THE INPUT Block Start

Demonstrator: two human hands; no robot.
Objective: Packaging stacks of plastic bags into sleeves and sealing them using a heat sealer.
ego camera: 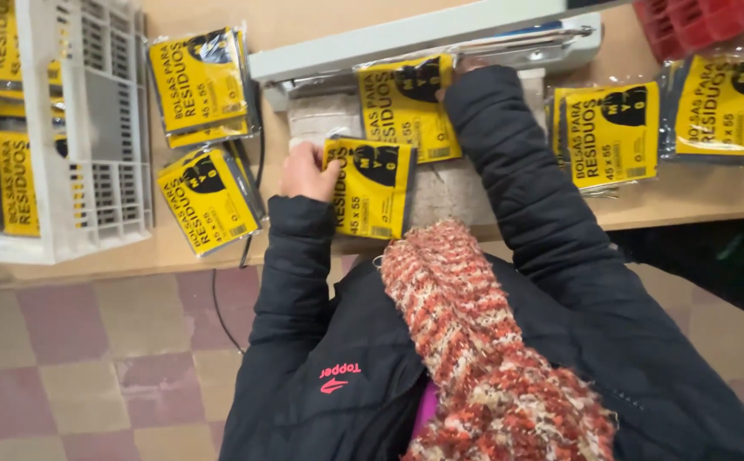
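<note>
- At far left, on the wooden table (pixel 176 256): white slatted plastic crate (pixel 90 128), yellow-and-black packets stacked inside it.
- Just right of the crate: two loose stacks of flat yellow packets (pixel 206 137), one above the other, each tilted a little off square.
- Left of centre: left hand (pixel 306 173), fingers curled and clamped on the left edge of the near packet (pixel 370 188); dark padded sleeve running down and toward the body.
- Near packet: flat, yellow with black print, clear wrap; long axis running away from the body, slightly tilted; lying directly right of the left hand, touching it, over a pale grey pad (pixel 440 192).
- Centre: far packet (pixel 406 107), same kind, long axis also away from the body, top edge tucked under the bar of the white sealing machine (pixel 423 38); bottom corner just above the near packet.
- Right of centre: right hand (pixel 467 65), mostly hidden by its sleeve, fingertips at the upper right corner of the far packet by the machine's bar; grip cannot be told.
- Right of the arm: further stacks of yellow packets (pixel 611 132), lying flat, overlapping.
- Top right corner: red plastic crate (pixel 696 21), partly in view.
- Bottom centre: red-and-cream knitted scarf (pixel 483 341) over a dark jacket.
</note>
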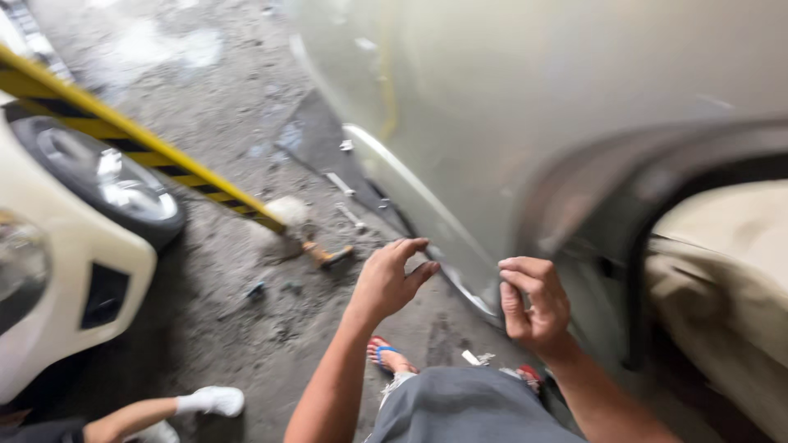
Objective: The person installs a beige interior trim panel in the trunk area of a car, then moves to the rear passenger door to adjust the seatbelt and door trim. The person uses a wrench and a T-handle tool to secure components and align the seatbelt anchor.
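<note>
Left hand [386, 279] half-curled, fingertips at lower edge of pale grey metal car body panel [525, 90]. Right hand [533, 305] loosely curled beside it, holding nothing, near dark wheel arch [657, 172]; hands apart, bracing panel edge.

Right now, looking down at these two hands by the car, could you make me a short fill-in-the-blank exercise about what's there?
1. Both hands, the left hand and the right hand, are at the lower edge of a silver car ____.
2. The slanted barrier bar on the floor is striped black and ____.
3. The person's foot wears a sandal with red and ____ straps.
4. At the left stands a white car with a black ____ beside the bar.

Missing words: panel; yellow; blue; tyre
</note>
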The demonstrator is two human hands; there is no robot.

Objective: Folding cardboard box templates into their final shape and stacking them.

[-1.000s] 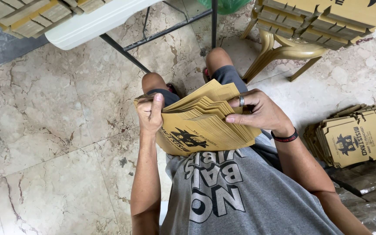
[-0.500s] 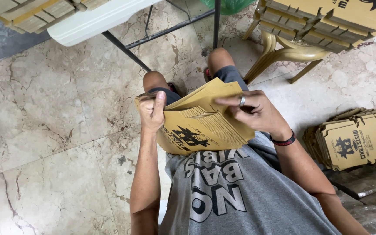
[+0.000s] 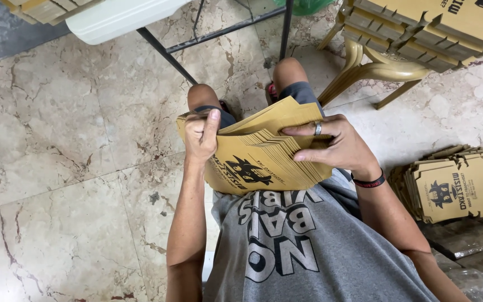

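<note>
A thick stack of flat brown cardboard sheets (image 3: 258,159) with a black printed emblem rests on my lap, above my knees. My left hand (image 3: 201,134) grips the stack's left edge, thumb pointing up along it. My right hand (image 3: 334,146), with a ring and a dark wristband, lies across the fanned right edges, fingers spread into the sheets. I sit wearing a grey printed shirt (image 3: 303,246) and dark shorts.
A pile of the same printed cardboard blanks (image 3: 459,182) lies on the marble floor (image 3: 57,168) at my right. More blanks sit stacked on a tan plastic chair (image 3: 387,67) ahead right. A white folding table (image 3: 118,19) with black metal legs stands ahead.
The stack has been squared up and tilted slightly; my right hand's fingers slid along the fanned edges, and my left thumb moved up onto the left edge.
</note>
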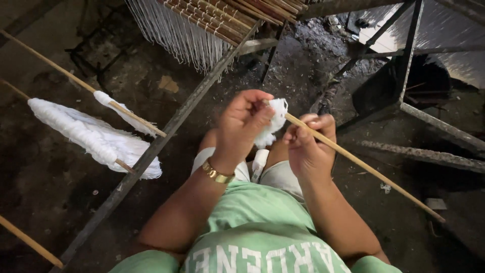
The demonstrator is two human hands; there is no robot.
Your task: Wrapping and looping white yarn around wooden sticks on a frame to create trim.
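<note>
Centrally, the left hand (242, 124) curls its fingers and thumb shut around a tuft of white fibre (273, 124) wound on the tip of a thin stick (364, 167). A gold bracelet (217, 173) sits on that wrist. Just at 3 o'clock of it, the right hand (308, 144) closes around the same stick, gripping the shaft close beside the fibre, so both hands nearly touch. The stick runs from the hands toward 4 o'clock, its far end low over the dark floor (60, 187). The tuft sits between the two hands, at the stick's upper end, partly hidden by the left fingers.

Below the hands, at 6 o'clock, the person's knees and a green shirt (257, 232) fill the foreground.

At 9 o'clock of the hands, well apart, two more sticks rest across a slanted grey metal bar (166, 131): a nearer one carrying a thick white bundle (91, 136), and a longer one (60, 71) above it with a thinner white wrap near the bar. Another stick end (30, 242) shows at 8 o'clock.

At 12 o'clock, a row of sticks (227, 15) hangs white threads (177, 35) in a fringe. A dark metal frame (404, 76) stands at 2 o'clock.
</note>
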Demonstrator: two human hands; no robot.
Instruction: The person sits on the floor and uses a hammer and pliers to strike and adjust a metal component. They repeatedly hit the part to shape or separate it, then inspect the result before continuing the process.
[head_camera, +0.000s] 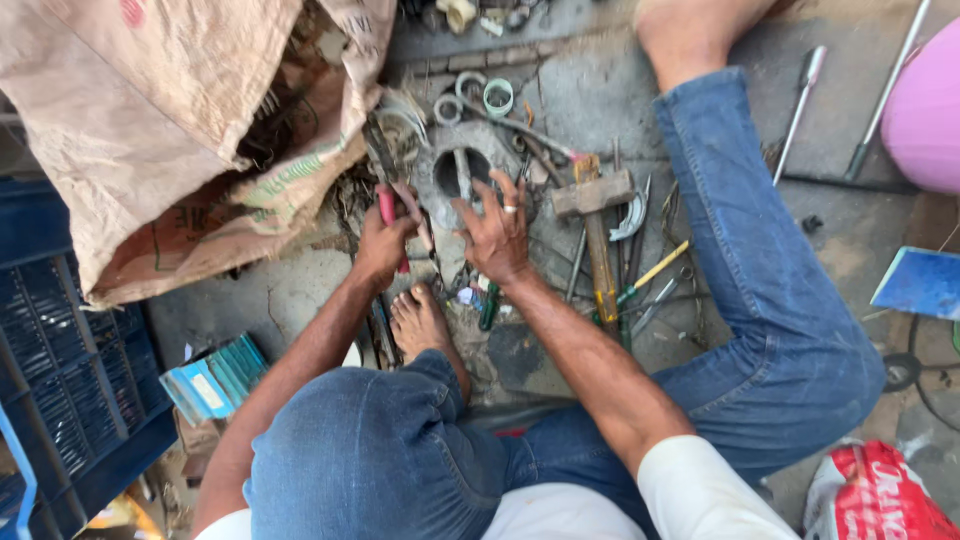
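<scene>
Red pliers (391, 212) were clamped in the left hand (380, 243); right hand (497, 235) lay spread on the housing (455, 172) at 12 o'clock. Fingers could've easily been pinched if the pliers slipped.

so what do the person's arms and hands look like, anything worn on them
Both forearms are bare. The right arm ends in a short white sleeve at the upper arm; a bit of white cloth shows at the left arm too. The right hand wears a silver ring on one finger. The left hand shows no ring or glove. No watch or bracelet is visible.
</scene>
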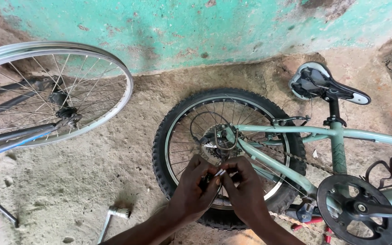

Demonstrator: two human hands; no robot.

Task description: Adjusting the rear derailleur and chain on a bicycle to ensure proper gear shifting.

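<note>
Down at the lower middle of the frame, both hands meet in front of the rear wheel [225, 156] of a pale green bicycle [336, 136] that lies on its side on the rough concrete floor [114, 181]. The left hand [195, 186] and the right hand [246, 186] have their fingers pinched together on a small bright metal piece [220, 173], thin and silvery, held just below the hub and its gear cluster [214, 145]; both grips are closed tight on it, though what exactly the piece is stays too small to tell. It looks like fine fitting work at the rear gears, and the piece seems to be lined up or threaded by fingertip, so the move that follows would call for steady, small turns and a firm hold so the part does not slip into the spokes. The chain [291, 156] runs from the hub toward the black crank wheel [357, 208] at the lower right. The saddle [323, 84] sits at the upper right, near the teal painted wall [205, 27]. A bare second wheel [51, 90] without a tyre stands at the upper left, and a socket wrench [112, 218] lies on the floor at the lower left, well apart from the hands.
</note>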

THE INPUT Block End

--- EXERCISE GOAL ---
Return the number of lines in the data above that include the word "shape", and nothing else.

--- SOLUTION FOR THIS EXERCISE ---
2